> **Material supplied**:
══════════

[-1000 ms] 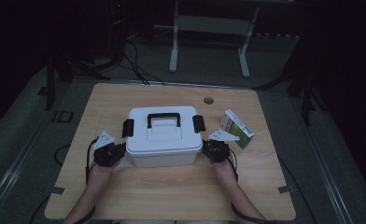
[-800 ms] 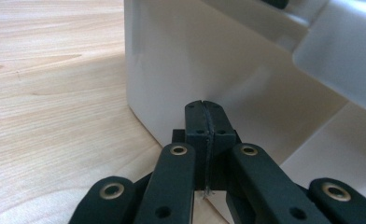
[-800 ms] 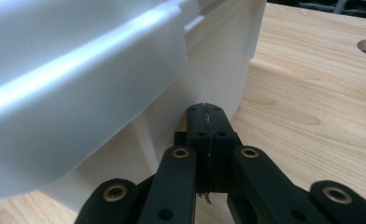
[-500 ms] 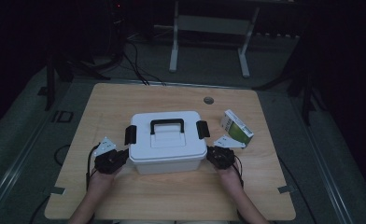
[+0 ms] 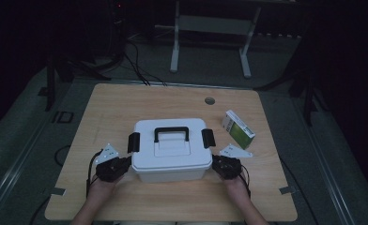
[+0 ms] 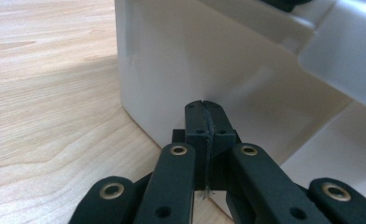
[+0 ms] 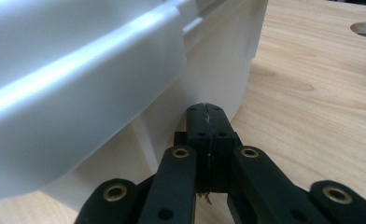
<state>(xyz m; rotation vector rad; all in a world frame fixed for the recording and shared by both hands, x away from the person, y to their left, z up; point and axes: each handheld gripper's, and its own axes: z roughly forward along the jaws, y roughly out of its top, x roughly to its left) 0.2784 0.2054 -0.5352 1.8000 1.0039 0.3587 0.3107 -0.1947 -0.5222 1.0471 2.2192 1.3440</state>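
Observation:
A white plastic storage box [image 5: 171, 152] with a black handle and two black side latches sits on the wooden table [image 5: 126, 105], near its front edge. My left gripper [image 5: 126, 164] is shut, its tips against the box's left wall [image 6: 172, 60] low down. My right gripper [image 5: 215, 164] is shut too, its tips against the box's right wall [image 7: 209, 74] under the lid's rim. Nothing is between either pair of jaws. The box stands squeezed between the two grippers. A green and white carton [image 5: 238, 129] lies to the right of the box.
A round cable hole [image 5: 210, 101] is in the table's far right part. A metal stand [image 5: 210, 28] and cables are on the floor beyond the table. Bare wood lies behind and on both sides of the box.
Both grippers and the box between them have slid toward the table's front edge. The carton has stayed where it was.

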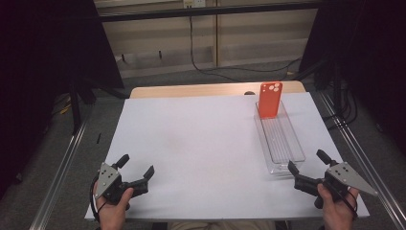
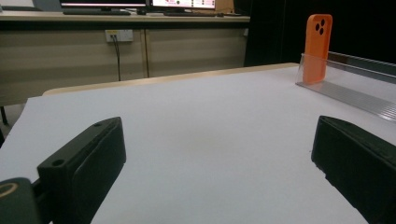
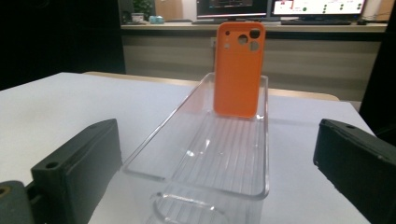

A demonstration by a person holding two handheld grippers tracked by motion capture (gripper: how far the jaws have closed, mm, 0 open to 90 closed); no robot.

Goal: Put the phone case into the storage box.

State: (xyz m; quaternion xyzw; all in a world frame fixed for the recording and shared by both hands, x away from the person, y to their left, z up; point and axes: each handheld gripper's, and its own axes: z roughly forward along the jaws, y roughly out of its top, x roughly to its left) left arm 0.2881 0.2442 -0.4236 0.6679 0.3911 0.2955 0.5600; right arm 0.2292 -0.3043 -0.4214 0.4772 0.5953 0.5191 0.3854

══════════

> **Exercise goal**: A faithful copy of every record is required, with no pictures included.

> **Written solution**:
[-1000 ms] 
[-800 ms] 
[-800 ms] 
[-500 ms] 
[+0 ms] 
[+0 ms] 
[+0 ms] 
<state>(xyz m; rotation vector rad; all in a world frame fixed for the recording and shared by both hands, x away from the person, y to their left, z up; point and axes: each handheld gripper's, and its own axes: z roughly forward along the jaws, y roughly out of its top, x roughly to its left) 0.2784 0.2054 -0.5352 1.8000 1.0039 0.3587 0.3107 -0.1947 -0.5222 1.0471 2.2192 1.3440</state>
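Observation:
A white plastic storage box [image 5: 171, 152] with a black handle and two black side latches sits on the wooden table [image 5: 126, 105], near its front edge. My left gripper [image 5: 126, 164] is shut, its tips against the box's left wall [image 6: 172, 60] low down. My right gripper [image 5: 215, 164] is shut too, its tips against the box's right wall [image 7: 209, 74] under the lid's rim. Nothing is between either pair of jaws. The box stands squeezed between the two grippers. A green and white carton [image 5: 238, 129] lies to the right of the box.
A round cable hole [image 5: 210, 101] is in the table's far right part. A metal stand [image 5: 210, 28] and cables are on the floor beyond the table. Bare wood lies behind and on both sides of the box.
Both grippers and the box between them have slid toward the table's front edge. The carton has stayed where it was.
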

A demonstration by a person holding two handheld grippers tracked by motion capture (gripper: how far the jaws have closed, mm, 0 open to 90 closed); no robot.

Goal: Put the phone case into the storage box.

State: (xyz m; quaternion xyzw; all in a world frame fixed for the recording and shared by both hands, x away from the person, y to their left, z up; point and axes: each handheld gripper's, and its own axes: z roughly forward along the jaws, y roughly out of its top, x roughly to its left) left arm 0.2881 0.2442 -0.4236 0.6679 0.3911 0.2955 0.5600; right arm 0.2292 -0.3043 -0.4214 0.4772 0.5953 0.5191 0.3854

The exercise asks for nothing more.